Where does the word "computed" show up in the records? Copy every line that holds it.

Extracted records:
* * * *

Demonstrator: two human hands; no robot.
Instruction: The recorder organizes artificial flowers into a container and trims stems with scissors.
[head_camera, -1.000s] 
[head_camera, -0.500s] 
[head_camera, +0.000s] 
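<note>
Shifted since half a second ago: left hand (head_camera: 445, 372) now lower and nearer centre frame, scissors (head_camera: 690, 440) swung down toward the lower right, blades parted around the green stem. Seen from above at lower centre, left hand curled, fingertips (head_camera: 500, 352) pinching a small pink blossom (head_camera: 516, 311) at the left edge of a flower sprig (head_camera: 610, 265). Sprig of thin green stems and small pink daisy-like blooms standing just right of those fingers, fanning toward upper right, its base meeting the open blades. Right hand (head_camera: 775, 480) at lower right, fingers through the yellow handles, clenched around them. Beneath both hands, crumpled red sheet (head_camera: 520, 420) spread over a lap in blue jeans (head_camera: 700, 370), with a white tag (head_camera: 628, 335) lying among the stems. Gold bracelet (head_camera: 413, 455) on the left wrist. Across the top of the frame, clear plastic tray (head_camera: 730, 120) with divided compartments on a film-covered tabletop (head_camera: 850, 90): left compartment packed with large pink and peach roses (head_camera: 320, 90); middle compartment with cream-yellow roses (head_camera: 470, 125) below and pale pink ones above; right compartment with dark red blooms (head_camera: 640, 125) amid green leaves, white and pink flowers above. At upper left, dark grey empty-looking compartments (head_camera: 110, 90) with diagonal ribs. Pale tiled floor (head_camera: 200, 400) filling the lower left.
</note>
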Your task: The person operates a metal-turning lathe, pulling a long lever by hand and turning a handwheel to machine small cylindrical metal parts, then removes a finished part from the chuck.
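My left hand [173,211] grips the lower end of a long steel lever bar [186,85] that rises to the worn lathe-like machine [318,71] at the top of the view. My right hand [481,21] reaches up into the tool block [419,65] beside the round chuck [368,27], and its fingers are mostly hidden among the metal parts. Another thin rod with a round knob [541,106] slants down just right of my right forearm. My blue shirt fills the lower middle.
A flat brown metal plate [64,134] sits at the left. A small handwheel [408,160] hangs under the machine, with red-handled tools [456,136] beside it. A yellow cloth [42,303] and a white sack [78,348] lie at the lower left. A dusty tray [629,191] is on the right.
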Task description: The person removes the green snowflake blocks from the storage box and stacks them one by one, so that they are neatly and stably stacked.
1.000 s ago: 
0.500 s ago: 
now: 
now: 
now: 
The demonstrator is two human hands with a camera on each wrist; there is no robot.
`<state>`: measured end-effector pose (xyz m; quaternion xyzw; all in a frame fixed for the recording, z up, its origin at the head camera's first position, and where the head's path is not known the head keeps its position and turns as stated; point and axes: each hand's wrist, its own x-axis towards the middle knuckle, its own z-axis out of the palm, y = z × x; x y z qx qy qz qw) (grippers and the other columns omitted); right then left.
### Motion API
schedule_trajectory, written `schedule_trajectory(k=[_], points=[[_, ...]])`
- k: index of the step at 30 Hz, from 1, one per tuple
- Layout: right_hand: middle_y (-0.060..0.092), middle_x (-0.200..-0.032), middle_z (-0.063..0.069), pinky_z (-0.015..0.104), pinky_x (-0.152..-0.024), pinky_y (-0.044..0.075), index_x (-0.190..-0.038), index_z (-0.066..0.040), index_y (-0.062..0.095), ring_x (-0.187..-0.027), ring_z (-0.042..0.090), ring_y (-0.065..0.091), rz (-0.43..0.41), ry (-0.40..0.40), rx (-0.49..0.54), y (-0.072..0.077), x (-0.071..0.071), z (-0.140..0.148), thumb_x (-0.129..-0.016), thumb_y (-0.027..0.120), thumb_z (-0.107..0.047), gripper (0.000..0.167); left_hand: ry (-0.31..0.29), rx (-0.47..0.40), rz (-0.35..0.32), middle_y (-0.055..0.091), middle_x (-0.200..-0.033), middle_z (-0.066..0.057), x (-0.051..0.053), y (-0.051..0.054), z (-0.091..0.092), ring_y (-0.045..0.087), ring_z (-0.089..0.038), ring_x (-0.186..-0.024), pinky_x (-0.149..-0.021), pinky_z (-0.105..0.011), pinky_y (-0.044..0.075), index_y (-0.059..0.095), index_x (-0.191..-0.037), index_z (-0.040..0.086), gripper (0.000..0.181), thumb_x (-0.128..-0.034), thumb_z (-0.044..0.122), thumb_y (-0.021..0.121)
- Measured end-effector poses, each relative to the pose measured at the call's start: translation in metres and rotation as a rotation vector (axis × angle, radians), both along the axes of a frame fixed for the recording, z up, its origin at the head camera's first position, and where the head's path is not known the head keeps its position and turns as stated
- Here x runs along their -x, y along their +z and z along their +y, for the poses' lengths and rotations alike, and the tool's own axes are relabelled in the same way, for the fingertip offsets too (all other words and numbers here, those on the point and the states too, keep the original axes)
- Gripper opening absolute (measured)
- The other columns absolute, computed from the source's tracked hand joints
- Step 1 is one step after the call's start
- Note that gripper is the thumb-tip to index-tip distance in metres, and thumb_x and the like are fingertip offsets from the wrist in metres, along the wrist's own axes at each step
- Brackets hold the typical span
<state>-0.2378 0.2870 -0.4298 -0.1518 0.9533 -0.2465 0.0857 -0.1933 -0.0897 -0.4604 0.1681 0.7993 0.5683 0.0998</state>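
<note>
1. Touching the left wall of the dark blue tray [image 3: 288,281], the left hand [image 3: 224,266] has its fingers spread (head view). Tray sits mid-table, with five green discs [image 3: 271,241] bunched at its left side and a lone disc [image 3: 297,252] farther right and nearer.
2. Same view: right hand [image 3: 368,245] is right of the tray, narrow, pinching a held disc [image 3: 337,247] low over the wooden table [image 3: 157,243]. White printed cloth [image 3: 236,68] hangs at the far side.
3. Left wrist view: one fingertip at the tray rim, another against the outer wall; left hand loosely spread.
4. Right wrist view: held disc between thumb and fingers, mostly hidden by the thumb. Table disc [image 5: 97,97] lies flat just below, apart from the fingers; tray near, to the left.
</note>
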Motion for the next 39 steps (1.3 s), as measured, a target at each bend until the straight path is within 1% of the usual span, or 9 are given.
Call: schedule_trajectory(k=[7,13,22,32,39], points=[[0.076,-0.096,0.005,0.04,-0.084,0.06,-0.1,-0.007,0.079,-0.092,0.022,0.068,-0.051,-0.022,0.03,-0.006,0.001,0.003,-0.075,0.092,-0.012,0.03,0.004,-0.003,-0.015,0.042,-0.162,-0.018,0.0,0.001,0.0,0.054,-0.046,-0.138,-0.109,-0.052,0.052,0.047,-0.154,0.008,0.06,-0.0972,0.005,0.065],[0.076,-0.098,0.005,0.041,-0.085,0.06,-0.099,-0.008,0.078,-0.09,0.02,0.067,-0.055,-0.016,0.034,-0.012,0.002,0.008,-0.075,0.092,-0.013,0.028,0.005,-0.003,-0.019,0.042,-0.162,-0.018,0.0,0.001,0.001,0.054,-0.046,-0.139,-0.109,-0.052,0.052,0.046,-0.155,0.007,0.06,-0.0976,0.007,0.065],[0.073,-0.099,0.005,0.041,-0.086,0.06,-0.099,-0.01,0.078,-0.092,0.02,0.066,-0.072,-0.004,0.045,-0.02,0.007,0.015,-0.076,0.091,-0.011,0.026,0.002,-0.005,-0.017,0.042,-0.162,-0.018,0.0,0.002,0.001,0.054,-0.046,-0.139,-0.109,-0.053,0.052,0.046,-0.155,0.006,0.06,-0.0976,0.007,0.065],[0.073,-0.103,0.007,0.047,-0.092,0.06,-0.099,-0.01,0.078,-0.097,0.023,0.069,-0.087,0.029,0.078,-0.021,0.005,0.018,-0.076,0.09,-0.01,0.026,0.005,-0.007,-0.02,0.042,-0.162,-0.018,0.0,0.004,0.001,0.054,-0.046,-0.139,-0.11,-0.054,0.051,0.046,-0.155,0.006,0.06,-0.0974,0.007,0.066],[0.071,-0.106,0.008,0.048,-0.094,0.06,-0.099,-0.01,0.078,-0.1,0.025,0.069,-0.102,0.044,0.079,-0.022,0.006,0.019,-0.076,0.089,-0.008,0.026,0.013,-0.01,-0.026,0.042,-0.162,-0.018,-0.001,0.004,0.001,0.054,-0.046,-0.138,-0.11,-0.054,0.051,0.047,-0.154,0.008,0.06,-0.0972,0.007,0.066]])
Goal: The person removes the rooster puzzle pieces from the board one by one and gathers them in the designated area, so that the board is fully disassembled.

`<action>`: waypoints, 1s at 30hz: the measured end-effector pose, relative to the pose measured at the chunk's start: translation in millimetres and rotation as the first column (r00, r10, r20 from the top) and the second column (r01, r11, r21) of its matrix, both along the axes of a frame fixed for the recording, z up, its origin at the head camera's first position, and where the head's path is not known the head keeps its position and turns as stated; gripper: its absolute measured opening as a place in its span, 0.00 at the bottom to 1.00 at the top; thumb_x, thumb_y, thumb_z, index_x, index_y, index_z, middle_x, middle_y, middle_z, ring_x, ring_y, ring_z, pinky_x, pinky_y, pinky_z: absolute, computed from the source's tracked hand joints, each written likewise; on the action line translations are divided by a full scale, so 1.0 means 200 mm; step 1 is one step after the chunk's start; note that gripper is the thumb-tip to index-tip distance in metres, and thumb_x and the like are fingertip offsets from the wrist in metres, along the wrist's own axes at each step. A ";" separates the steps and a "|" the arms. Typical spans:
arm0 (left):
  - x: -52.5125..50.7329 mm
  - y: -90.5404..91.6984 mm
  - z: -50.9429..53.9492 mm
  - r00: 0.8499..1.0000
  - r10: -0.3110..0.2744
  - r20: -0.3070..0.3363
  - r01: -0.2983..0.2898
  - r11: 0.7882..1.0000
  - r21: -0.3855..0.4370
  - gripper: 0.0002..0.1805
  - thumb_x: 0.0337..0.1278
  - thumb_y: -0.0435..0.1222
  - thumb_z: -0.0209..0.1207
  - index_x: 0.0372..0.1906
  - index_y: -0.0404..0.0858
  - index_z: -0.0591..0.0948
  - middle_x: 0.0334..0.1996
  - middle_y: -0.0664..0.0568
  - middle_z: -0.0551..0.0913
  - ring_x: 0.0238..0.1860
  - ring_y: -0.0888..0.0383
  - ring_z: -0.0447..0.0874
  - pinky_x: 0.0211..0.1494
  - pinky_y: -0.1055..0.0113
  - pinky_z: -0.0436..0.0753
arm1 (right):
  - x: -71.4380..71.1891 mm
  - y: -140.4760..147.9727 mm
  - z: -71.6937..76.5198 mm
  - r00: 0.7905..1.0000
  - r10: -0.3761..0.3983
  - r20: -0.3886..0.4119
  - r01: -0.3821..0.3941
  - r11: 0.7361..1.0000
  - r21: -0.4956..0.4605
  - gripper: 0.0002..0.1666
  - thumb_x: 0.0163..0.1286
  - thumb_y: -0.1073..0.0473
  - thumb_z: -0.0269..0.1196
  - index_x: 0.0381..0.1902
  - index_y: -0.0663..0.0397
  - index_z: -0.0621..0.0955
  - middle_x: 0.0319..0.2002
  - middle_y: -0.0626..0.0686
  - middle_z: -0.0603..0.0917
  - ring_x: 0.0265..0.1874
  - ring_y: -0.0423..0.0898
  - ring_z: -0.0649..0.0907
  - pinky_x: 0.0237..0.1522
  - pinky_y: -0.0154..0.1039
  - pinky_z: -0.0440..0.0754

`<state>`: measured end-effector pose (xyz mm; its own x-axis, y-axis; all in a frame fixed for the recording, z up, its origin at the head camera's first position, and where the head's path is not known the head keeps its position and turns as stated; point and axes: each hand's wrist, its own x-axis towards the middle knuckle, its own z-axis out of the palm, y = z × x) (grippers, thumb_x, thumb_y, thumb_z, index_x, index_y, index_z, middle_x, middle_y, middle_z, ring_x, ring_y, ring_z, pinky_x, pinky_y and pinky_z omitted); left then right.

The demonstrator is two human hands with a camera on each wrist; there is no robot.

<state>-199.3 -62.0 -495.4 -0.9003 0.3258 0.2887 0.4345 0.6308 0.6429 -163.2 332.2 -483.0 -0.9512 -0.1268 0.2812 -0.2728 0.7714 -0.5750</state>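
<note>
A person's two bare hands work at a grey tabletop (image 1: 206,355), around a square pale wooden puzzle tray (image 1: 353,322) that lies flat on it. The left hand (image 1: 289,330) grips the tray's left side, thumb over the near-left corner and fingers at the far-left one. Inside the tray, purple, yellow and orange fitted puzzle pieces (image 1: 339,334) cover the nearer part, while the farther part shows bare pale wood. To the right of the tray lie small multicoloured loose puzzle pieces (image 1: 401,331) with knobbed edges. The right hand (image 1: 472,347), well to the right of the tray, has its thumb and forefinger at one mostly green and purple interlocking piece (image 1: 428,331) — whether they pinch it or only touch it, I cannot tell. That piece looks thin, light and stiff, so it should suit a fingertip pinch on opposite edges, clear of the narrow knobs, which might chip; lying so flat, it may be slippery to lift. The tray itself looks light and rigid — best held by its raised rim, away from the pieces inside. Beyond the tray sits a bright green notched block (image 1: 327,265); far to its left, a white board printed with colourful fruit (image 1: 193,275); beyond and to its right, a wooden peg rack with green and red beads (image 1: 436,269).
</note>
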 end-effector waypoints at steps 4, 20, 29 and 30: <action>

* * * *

Result for this exercise:
- The other columns absolute, computed from the source's tracked hand joints
`<action>`: waypoints, 1s at 30hz: the measured end-effector pose, relative to the pose measured at the chunk's start: translation in millimetres and rotation as the first column (r00, r10, r20 from the top) and the second column (r01, r11, r21) of its matrix, both along the axes of a frame fixed for the recording, z up, its origin at the head camera's first position, and where the head's path is not known the head keeps its position and turns as stated; gripper: its absolute measured opening as a place in its span, 0.00 at the bottom to 1.00 at the top; thumb_x, thumb_y, thumb_z, index_x, index_y, index_z, middle_x, middle_y, middle_z, ring_x, ring_y, ring_z, pinky_x, pinky_y, pinky_z: absolute, computed from the source's tracked hand joints, each written likewise; on the action line translations are divided by a full scale, so 1.0 means 200 mm; step 1 is one step after the chunk's start; note that gripper is the thumb-tip to index-tip distance in metres, and thumb_x and the like are fingertip offsets from the wrist in metres, along the wrist's own axes at each step. A ";" separates the steps and a "|" the arms. Typical spans:

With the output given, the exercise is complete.